Corsair s'attache à développer la qualité de la connectivité entre l'Hexagone et ces territoires. La concurrence est réelle. Pour autant, nous devons faire face à un contexte d'augmentation des coûts. Pour une compagnie long courrier avant la hausse, le carburant représente environ 30 % des dépenses totales. Or le prix du carburant a doublé en dollars depuis l'an dernier, ce qui a occasionné une hausse de 30 % des prix en raison du seul effet fuel. À cela s'ajoute l'effet dollar, qui s'est apprécié par rapport à l'euro à un niveau historiquement fort. Sachant que les coûts d'une compagnie aérienne en dollars pèsent jusqu'à 60 % des coûts totaux et que l'ensemble des prix des pièces et matières premières augmentent, il nous faut répercuter cette augmentation.
De plus, comme l'a dit fort justement Normane Omarjee, les compagnies aériennes ont de faibles marges, quand elles en ont ! Nous nous attachons donc à les restaurer depuis la crise de la Covid, mais l'équilibre reste fragile. Nous nous trouvons donc dans l'obligation de répercuter la hausse des coûts, sachant que les tarifs actuels ne sont pas plus élevés que ceux pratiqués il y a quelques années, à un niveau comparable de prix du carburant. Finalement, on ne retrouve pas dans les prix aériens actuels une inflation des prix connus sur l'ensemble des biens de consommation.
Nous sommes bien conscients du fort besoin de continuité territoriale.
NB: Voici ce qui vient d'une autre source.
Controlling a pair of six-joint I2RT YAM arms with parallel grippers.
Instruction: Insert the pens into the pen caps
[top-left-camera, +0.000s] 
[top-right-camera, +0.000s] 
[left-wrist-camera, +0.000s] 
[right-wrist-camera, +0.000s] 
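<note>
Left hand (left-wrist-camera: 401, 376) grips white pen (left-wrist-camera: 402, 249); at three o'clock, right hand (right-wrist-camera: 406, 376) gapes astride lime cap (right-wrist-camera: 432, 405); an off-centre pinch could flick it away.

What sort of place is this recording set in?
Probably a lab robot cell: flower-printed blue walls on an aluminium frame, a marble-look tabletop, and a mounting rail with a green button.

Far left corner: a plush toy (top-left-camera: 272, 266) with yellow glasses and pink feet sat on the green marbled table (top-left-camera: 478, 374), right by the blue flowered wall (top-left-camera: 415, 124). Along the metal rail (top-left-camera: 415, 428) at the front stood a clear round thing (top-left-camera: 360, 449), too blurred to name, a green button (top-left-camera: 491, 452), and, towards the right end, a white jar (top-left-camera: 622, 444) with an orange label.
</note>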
Nous travaillons donc avec les antennes de LADOM pour appliquer les bons de réduction prévus par les dispositifs. Le changement de mode de soutien de la région Réunion coïncide malheureusement avec l'augmentation de coûts et des prix, ce qui induit un « effet de ciseau » sur les résidents de La Réunion et de Mayotte. Néanmoins, la mise en place d'un système de prix fixe ne nous paraît pas tenable économiquement. Une compagnie aérienne ne saurait se substituer aux pouvoirs publics pour assurer des mécanismes de continuité territoriale.
Nous nous attachons à développer la qualité du produit et des liaisons. Nous en voyons les effets bénéfiques en termes de prix et de développement de l'offre, qui est plus importante qu'avant la crise dans le sens Paris-La Réunion (+ 8% en 2022). La problématique du soutien reste entière, mais la modération des prix ne peut être le fait des compagnies aériennes.